The fungus Ascochyta rabiei threatens chickpea crops the world over. But now this blight-causing pathogen could meet its match in Aureobasidium pullulans, a rival fungus that Agricultural Research Service (ARS) scientists are investigating as a biocontrol agent.

Treating chickpea seed with fungicides, planting resistant cultivars, plowing crop fields before planting time, and rotating chickpeas with non-host crops are effective methods of controlling Ascochyta blight, which forms dark lesions on the legume crop’s stems, leaves and pods. According to ARS plant pathologist Frank Dugan, however, biocontrol is worth exploring for its potential to provide chickpea growers with greater flexibility in how they manage the disease.

During the winter, A. rabiei survives on chickpea stubble (stems and leaves left behind after harvest) and forms sexual spores, called ascospores, which can infect plantings of the crop in the spring. Severe outbreaks—fueled by cool, wet conditions—can wipe out the entire crop. But for all the damage A. rabiei inflicts, it, too, can be harmed.

In studies begun by Dugan and colleagues in 2003, a close examination of chickpea stubble from fields near Pullman, Wash., revealed a community of fungal competitors. Of 28 fungal isolates identified, A. pullulans scored highest on a ranking system used to assess their biocontrol potential. These criteria included ease of growth in culture, abundance in nature, safety to humans and animals, and “antagonism” towards targeted pathogens.

According to Dugan, with the ARS Plant Germplasm Introduction and Testing Research Station in Pullman, A. pullulans inhibits A. rabiei’s ability to form or release ascospores in the over-wintered stubble, thereby curbing its infection of chickpea seedlings in the spring.
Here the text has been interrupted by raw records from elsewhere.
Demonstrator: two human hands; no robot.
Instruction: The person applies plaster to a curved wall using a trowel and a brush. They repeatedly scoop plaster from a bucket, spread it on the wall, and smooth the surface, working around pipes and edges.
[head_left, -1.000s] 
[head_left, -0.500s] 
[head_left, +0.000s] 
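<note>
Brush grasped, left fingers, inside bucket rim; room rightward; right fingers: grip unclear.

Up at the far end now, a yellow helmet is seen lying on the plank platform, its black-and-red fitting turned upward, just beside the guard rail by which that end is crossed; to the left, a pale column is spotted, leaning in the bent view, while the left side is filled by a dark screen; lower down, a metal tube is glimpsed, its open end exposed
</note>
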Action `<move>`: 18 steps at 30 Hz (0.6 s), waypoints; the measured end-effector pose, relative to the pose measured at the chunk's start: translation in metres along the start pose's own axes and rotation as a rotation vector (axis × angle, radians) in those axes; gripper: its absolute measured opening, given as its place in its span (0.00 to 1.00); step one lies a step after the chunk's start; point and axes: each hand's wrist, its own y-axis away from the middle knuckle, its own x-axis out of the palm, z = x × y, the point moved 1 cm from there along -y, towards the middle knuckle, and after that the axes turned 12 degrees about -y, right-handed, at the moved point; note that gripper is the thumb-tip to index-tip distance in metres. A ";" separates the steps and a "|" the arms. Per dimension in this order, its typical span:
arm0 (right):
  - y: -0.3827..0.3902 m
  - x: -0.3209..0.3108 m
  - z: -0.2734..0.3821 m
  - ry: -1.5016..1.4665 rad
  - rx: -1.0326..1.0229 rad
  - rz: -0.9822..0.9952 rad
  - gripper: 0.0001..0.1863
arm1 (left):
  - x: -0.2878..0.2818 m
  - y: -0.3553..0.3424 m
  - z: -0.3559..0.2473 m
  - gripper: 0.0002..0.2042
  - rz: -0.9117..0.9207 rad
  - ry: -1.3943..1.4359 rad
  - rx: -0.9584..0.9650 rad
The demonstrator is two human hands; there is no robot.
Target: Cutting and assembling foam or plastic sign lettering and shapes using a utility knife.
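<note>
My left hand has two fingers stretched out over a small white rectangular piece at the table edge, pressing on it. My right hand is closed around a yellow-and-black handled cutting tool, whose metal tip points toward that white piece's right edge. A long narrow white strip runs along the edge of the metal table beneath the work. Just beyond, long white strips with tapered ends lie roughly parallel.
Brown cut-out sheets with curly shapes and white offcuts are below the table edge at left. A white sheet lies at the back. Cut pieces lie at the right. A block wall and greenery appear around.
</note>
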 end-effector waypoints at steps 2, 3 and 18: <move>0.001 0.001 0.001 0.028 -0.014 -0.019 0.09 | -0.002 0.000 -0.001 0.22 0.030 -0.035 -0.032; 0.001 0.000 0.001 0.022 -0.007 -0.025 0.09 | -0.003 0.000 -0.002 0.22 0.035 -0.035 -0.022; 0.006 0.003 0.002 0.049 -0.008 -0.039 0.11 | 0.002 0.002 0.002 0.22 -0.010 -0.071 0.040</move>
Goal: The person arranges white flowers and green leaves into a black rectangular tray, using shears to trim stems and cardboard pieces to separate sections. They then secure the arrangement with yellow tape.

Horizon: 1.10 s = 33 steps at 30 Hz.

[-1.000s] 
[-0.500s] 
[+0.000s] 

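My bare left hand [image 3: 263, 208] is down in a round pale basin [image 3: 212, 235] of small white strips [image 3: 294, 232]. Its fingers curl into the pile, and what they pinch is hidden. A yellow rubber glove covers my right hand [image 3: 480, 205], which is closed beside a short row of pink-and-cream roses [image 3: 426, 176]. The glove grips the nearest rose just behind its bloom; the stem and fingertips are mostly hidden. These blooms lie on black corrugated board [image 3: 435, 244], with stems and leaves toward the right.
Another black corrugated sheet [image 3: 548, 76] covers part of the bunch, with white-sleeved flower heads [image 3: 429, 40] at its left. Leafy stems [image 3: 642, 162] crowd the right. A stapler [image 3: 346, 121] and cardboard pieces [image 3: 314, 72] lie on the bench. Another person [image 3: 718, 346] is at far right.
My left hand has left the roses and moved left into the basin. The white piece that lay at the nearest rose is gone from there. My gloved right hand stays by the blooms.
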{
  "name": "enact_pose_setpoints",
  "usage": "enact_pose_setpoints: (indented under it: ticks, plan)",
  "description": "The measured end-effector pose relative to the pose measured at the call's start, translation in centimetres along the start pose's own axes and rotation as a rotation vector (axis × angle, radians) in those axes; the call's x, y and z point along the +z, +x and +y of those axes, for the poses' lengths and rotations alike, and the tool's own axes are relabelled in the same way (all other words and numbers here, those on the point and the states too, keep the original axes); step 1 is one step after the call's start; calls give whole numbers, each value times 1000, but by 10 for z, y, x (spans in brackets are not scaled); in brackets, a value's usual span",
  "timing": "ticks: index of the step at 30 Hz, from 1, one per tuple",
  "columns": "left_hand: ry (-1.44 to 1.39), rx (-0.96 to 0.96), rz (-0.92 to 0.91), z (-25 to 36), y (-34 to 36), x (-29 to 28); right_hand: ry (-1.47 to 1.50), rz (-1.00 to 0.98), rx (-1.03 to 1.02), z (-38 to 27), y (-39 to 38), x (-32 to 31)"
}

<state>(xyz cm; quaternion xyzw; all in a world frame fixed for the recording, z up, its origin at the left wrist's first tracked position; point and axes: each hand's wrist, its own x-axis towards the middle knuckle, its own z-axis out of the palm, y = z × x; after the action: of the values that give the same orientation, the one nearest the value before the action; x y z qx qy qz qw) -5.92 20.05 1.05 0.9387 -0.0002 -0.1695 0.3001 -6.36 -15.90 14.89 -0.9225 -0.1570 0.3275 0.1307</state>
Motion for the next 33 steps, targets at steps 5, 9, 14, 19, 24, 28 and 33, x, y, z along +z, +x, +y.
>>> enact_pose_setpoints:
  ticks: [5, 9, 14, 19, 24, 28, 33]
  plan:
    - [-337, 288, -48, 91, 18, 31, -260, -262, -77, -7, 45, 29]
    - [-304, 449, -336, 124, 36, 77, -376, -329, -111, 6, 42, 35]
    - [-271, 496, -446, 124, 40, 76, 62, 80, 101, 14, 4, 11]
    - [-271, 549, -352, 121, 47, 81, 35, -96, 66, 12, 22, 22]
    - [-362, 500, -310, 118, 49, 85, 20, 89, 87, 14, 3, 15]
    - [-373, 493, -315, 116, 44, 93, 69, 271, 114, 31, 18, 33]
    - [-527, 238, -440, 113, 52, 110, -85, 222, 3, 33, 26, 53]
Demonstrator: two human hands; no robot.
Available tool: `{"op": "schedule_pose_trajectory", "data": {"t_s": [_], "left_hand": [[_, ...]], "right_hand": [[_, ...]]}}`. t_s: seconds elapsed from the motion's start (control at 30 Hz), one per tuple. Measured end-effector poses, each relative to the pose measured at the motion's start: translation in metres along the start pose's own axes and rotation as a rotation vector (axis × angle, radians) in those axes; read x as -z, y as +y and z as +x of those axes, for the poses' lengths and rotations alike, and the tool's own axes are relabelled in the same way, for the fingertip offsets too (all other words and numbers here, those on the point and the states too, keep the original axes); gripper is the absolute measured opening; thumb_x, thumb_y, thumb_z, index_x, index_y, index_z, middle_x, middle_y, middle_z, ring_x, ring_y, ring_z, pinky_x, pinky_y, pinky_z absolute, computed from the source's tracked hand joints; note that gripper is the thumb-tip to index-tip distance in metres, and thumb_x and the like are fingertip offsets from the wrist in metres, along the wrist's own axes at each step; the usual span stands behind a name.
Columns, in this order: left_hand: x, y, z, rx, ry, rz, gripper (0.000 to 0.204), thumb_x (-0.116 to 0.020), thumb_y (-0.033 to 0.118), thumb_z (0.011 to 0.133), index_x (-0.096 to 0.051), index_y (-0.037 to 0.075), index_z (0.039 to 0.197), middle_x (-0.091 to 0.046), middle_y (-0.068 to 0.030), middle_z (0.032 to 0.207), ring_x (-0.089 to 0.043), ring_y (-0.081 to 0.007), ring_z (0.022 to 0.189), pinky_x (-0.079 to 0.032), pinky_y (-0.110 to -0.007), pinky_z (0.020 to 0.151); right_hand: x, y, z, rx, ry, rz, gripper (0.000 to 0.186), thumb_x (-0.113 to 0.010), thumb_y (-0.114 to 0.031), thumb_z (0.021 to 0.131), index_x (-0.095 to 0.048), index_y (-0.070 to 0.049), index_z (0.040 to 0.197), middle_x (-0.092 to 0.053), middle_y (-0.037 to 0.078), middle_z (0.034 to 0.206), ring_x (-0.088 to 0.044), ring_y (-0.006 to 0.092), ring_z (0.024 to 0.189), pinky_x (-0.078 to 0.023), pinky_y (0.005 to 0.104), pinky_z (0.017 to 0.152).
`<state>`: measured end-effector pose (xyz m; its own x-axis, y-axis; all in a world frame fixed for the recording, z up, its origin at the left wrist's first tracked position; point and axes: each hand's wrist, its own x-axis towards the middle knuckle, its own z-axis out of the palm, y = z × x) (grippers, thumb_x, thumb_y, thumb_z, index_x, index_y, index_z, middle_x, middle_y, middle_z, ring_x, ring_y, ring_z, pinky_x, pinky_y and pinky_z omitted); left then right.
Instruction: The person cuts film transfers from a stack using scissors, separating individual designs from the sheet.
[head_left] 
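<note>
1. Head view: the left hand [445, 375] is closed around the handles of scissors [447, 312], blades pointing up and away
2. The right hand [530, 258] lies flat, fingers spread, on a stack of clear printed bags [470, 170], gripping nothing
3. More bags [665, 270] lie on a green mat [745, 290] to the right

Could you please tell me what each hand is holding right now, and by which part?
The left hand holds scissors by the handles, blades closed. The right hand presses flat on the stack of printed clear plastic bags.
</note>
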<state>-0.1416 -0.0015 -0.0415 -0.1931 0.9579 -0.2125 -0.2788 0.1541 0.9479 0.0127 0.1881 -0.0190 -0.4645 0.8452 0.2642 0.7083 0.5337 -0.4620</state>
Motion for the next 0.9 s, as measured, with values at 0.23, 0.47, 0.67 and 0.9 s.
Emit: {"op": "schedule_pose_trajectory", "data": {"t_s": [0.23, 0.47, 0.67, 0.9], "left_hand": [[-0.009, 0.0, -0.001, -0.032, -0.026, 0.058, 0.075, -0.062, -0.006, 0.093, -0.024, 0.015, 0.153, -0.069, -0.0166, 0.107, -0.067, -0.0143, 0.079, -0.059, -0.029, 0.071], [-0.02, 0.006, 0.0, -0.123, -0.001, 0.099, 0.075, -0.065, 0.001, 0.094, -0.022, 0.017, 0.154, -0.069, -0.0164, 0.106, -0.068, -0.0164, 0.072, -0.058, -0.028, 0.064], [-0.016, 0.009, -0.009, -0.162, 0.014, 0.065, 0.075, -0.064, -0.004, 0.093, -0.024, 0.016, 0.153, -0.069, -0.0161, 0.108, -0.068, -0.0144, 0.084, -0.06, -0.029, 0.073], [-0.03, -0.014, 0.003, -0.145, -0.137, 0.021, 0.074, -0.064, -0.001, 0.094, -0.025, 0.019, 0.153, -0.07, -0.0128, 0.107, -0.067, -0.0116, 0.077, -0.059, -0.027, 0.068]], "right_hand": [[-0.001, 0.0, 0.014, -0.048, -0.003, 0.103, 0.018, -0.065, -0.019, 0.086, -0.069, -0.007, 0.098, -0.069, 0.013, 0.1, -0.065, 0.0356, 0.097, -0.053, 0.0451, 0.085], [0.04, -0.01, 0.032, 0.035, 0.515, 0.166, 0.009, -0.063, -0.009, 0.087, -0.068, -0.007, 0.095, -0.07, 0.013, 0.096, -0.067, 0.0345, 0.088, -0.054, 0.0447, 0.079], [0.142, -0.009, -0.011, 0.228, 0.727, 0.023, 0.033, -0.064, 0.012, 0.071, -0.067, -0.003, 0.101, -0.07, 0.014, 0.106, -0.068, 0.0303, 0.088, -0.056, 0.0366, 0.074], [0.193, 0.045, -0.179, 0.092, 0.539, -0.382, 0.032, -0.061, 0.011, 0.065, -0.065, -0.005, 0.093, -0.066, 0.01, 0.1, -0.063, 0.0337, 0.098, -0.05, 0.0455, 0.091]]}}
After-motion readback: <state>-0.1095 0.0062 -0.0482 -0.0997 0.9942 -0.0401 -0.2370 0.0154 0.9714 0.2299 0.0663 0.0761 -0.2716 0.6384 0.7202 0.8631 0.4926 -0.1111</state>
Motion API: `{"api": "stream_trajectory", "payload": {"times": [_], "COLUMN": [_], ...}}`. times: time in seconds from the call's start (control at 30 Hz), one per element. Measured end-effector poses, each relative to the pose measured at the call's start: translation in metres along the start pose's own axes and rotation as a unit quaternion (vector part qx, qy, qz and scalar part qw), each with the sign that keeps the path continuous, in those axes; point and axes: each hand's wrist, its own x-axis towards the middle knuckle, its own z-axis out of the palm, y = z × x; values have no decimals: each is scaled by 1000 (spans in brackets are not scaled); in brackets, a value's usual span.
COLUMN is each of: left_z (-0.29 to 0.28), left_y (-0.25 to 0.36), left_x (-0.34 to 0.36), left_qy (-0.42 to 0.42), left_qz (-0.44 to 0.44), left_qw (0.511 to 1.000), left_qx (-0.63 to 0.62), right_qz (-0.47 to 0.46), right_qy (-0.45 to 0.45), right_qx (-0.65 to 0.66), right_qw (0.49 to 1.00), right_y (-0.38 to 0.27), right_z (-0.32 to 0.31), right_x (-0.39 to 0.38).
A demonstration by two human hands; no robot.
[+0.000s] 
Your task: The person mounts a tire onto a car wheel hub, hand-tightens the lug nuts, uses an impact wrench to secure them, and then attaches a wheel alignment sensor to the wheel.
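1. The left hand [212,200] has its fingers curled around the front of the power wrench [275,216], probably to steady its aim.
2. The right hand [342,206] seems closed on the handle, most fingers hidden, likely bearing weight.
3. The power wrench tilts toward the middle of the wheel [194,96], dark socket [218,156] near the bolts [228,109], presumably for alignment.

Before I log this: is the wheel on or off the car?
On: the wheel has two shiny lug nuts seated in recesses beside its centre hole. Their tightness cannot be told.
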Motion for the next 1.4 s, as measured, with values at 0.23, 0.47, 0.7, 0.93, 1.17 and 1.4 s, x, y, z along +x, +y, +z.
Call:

In small-scale field trials, inoculating stubble with A. pullulan spores, called conidia, reduced Ascochyta blight by 38 percent, a level Dugan expects can be improved using adjuvants and other standard ingredients often used in biocontrol formulations.

Dugan and ARS and Washington State University colleagues reported their findings in the journal Biocontrol Science and Technology.

ARS is the principal intramural scientific research agency of the U.S. Department of Agriculture. The research supports the USDA priority of promoting international food security.